§ TASK INSTRUCTIONS
Lift out, unaltered, the lines of the material below between the line holding "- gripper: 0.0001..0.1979" and the line holding "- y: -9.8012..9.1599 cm", counting both.

Start of Block

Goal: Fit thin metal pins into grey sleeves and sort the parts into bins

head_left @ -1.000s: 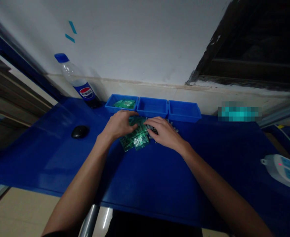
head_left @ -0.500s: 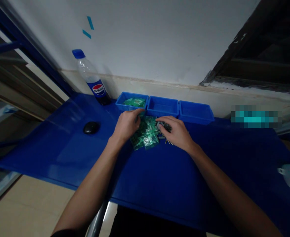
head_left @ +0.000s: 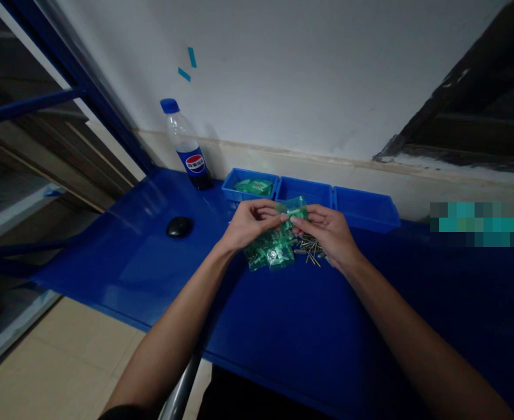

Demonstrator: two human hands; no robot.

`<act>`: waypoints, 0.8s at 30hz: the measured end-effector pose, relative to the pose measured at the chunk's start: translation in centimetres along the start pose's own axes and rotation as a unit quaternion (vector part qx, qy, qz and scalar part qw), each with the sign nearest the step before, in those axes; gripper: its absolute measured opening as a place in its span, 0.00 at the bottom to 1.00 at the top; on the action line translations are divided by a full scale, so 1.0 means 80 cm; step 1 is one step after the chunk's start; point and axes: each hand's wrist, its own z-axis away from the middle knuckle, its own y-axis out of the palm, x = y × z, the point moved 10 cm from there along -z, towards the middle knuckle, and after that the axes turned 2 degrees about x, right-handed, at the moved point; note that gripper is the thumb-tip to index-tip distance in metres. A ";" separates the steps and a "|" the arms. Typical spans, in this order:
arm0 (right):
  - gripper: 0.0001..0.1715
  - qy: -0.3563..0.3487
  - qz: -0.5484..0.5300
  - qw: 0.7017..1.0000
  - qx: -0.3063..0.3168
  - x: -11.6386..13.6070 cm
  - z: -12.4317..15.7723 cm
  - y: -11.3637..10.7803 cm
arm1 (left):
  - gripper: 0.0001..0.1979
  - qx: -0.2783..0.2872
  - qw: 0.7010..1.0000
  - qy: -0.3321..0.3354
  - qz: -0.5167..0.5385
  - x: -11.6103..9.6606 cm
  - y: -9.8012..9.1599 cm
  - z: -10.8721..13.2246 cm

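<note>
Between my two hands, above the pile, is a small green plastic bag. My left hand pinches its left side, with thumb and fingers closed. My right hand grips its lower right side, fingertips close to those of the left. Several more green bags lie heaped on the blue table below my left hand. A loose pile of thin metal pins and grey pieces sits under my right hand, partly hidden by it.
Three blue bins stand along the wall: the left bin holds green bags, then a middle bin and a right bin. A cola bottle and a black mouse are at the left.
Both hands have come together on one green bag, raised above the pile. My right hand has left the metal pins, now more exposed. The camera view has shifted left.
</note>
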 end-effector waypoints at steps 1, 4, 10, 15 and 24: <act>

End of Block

§ RESPONSE
  - gripper: 0.0001..0.1979
  - qx: -0.2783..0.2872
  - qw: 0.7010..1.0000
  - qy: -0.3321..0.3354
  - qz: -0.5167..0.5385
  - x: -11.6103..9.6606 cm
  - y: -9.8012..9.1599 cm

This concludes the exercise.